—Bueno, te explicaré —dijo Wyndam-Matson—. Todo este condenado asunto de la historicidad es un disparate. Estos japoneses no se dan cuenta. Te lo probaré. —Se incorporó, corrió al estudio, y volvió enseguida con dos encendedores que dejó en la mesita de café—. Míralos bien. Parecen iguales, ¿no es cierto? Bueno, uno es histórico, el otro no. —Sonrió mostrando los dientes—. Tómalos. Adelante. Uno vale… cuarenta o cincuenta mil dólares en el mercado de coleccionistas.
La muchacha tomó lentamente los dos encendedores y los examinó.
—¿No la sientes? —bromeó Wyndam-Matson—. ¿La historicidad?
—¿Qué es eso?
—Valor histórico. Uno de esos encendedores estaba en el bolsillo de Franklin D. Roosevelt el día que lo asesinaron. El otro no. Uno tiene historicidad, mucha. El otro nada. ¿Puedes sentirla? —Wyndam-Matson tocó ligeramente con el codo a la muchacha—. No, no puedes. No sabes cuál es cuál. No hay ahí «plasma místico», no hay «aura».
La muchacha miraba los encendedores con una expresión de temor reverente.
—¿Es realmente cierto? ¿Que tenía uno de éstos en el bolsillo aquel día?
—Exactamente. Y puedo decirte cuál de los dos. Te das cuenta. Los coleccionistas se estafan a sí mismos. El revólver que un soldado disparó en una batalla famosa, como la de Meuse-Argonne, por ejemplo, es igual al revólver que no fue empleado en esa batalla, salvo que tú lo sepas. Está aquí. —Wyndam-Matson se tocó la frente—. En la cabeza, no en el revólver. Yo fui coleccionista un tiempo. En realidad ése fue el camino que me trajo a este negocio. Coleccionaba estampillas. De las colonias inglesas.
La muchacha estaba ahora de pie junto a la ventana mirando las luces del centro de San Francisco.
—Mis padres decían que si él hubiese vivido no hubiéramos perdido la guerra —murmuró.
—Muy bien —continuó Wyndam-Matson—. Supongamos ahora que el gobierno canadiense o cualquiera encontrara las planchas con que se imprimieron unos sellos de correo. Y la tinta. Y una provisión de…
—No creo que uno de éstos haya pertenecido a Franklin Roosevelt —dijo la muchacha.
Wyndam-Matson rió entre dientes:
—De eso se trata. Tengo que probártelo con algún documento. Un certificado de autenticidad. Y de este modo todo es una estafa, una ilusión colectiva. ¡El valor histórico está en el certificado, no en el objeto mismo!

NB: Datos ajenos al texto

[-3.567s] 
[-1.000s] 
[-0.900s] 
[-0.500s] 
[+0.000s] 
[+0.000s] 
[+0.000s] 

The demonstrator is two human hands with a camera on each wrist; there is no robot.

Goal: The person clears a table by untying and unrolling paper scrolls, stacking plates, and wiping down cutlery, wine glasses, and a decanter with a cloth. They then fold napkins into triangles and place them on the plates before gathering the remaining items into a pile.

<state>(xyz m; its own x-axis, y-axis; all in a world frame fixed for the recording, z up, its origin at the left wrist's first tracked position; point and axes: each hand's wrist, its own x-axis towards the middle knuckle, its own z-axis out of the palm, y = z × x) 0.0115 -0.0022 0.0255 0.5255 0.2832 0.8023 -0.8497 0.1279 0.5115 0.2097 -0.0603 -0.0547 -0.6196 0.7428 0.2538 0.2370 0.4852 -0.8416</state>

—Muéstrame el certificado.
—Enseguida.
Incorporándose, Wyndam-Matson fue al estudio y descolgó de la pared el certificado enmarcado del Instituto Smithsoniano. El certificado y el encendedor le habían costado una fortuna, pero valían la pena, pues le permitían probar que tenía razón que la palabra «falsificado» no significaba nada realmente, pues la palabra «genuino» tampoco tenía sentido.
—Un Colt .44 es un Colt .44 —le dijo a la muchacha mientras volvía a la sala—. Es una cuestión de calibre y forma, no de fecha de fabricación. Es una cuestión de…
La muchacha extendió la mano. Wyndam-Matson le dio el documento.
—De modo que es auténtico —dijo la muchacha al fin.
—Sí, éste. —Wyndam-Matson alzó el encendedor que tenía una larga raya en un costado.